Гитлер надеялся на героический конец, что фельдмаршал застрелится, покажет пример другим, но он показал такой пример, после которого трудно или совсем нельзя удержать будущие возможные котлы. «Пистолет — легкая штука», — повторял тогда Лаш, находившийся у себя в штабе под Ленинградом. — Ничего нет легче, как нажать на спуск, если видишь, что сражение проиграно, и доказать свою стойкость до конца».
Сейчас Лаш держал в руке пистолет, ощущая, как он становится все тяжелее, рука занемела, и не было желания преодолеть это онемение и рывком поднять руку к виску. Что-то он еще недодумал и, вспомнив, что именно, с поспешностью и минутным облегчением спрятал пистолет, выдвинул ящик стола.
Там лежало обращение, подписанное немецкими генералами. Кто-то ловко подсунул эту листовку в коробке сигар — одна сигара была просверлена, в нее вставлена свернутая тонкой трубочкой бумажка. Обнаружив листовку, Лаш не уничтожил ее и тогда же прочитал.
Закрыв дверь, он стал читать еще раз.
«Москва 8/12—1944.
НЕМЦЫ!
Охваченные глубокой тревогой за будущее нашего народа, за нашу горячо любимую родину и за дальнейшее существование Германии, мы, немецкие генералы, совместно с многими сотнями тысяч солдат и офицеров находящиеся в русском плену, обращаемся в этот решающий час к вам, немецкие мужчины и женщины…
Весь наш народ полностью ввергнут теперь в опустошительную войну: на всех фронтах истекают кровью наши мужчины — от стариков до подростков, а на родине женщины страдают от все усиливающихся бомбардировок противника, изнывают под тяжестью непосильного труда. Никогда еще война не приносила таких неописуемых бедствий нашему отечеству! Близится час окончательного крушения перед лицом подавляющего превосходства сил объединенных противников. К такому положению привел Германию Адольф Гитлер!»
— Хайль Гитлер! — раздался приглушенный выкрик, Лаш вздрогнул.
Послышалось, что ли? Он подошел к двери. В соседней большой комнате подземелья эсэсовцы, собрав штабных офицеров, призывали сражаться до последней капли крови во имя фюрера и грозили расстрелять всякого, кто вздумает поднять «белую тряпку». Когда крики смолкли, генерал вернулся к столу и бегло продолжил чтение:
«Он обманул наш народ с помощью национальной и социальной демагогии… Мы позволили совершить зверства… допустили расовое мракобесие, гонение на религию, коррупцию нацистских фюреров».

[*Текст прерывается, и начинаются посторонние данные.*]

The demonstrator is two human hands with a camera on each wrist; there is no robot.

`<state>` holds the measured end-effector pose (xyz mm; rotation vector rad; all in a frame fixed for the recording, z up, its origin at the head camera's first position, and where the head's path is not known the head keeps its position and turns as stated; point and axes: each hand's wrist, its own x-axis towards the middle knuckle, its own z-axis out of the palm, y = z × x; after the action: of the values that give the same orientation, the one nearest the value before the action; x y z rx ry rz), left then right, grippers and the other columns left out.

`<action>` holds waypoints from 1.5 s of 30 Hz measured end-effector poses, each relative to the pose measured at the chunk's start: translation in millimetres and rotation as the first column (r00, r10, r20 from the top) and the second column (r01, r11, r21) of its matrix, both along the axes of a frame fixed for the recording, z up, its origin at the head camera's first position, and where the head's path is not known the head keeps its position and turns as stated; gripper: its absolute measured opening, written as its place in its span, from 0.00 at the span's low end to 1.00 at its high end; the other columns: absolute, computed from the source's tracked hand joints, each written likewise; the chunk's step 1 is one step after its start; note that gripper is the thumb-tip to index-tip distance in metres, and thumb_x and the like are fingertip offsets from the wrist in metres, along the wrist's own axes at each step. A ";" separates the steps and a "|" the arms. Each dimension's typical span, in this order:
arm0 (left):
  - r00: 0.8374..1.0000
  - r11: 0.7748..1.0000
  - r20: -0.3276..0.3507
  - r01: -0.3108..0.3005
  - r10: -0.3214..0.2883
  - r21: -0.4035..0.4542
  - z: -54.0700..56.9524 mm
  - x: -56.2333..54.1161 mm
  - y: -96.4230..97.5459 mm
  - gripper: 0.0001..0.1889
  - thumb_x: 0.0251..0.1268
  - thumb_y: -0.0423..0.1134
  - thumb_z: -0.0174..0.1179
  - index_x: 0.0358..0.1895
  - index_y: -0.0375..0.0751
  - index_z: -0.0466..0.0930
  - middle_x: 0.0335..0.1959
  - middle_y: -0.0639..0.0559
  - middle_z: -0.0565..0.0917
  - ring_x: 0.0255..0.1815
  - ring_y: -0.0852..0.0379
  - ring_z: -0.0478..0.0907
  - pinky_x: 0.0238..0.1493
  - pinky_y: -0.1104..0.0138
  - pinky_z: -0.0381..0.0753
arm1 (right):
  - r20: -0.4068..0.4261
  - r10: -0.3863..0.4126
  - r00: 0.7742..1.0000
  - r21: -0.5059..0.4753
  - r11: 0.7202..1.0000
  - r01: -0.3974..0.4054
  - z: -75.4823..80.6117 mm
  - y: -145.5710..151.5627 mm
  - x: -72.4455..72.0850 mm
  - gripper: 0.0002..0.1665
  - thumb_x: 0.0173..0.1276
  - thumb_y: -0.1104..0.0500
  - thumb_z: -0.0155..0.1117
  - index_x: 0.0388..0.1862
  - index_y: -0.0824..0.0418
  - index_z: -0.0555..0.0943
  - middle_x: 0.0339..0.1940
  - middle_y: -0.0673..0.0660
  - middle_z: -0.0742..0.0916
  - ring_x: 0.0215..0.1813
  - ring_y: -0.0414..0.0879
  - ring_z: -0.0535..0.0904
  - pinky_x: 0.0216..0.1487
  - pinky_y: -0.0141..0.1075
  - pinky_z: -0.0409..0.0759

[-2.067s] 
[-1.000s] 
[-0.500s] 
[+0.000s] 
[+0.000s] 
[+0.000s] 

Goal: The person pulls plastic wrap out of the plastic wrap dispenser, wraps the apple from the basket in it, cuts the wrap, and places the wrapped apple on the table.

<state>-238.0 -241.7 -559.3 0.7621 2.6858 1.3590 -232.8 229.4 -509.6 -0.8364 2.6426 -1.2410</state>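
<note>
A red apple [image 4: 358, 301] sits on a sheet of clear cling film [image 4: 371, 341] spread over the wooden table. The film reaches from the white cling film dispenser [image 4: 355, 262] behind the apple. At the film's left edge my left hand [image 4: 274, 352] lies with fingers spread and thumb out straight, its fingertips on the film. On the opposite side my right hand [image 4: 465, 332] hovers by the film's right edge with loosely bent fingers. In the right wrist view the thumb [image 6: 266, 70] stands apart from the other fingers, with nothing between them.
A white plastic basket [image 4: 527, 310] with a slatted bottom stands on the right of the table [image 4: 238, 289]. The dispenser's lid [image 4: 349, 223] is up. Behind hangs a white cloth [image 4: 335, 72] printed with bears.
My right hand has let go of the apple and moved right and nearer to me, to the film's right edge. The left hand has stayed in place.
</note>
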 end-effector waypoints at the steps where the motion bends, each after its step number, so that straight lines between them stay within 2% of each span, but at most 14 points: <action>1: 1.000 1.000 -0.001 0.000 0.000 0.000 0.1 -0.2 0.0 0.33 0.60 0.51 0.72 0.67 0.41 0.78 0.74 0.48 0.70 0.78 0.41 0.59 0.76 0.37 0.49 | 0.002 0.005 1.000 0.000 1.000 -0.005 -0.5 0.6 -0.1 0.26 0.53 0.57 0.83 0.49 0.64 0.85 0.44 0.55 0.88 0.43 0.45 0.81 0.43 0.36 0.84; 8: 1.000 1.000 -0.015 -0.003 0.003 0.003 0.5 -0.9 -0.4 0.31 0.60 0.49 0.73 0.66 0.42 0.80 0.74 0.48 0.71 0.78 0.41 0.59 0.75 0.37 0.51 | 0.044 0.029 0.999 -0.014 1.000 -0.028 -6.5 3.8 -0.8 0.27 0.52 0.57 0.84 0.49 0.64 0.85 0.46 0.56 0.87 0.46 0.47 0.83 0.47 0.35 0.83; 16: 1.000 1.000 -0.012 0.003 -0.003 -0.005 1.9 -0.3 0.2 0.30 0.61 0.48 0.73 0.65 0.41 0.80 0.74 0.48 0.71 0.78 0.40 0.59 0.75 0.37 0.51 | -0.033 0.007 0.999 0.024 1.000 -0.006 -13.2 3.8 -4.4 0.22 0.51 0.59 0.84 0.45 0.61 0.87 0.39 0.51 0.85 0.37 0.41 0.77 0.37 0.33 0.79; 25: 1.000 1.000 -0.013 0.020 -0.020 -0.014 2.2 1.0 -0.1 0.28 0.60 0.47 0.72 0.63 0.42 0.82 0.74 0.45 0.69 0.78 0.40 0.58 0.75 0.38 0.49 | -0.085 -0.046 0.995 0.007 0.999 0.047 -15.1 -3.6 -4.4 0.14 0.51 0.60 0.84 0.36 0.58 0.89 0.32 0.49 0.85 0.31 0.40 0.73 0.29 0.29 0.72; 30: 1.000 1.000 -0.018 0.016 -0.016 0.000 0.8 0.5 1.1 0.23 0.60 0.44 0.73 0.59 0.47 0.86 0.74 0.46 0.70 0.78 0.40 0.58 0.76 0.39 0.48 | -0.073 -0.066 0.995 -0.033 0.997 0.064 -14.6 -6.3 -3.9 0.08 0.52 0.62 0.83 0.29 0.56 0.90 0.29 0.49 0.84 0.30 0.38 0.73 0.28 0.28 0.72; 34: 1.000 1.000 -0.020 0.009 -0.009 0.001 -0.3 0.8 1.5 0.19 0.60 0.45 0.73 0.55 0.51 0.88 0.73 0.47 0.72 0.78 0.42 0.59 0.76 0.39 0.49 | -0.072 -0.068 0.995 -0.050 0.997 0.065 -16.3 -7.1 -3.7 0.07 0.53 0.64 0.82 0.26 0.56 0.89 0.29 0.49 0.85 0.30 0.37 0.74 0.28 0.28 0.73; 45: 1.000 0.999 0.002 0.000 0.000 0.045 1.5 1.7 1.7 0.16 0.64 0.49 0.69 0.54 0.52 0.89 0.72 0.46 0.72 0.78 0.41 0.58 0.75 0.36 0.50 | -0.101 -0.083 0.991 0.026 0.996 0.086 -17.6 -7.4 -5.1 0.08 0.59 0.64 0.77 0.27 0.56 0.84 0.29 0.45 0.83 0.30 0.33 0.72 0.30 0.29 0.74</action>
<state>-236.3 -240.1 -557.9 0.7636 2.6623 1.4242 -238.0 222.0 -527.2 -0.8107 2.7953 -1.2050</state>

Лаш читал и видел перед собой людей, которые написали эти слова. Многих он хорошо знал. Плотным строем стояли генералы, увешанные орденами, суровые, со сдвинутыми бровями и резкими складками у рта. А за ними — несметная толпа офицеров и солдат. Все в один голос говорили:
«Опьяненные первыми успехами, мы не заметили грозной опасности, таившейся в непомерных планах Гитлера, вовлекших нас в эту пагубную войну. Нас обманули и злоупотребили нашим доверием. Мы были слепым орудием в руках Гитлера и в конце концов стали его жертвами…
Война проиграна!
Результат этого политического и военного руководства Адольфа Гитлера для Германии: миллионы убитых, калек и лишившихся крова. Семьи разрушены, угрожающе надвигаются голод, холод и болезни.
И несмотря на это, Гитлер хочет продолжать войну…
Но наш народ не должен погибнуть!
Поэтому надо немедленно покончить с войной!ꓺ»
Тихо скрипнула тяжелая дверь. Лаш торопливо задвинул ящик стола. Вошел адъютант.
— Господин генерал, разрешите включить у вас радио. Берлин — о Кенигсберге.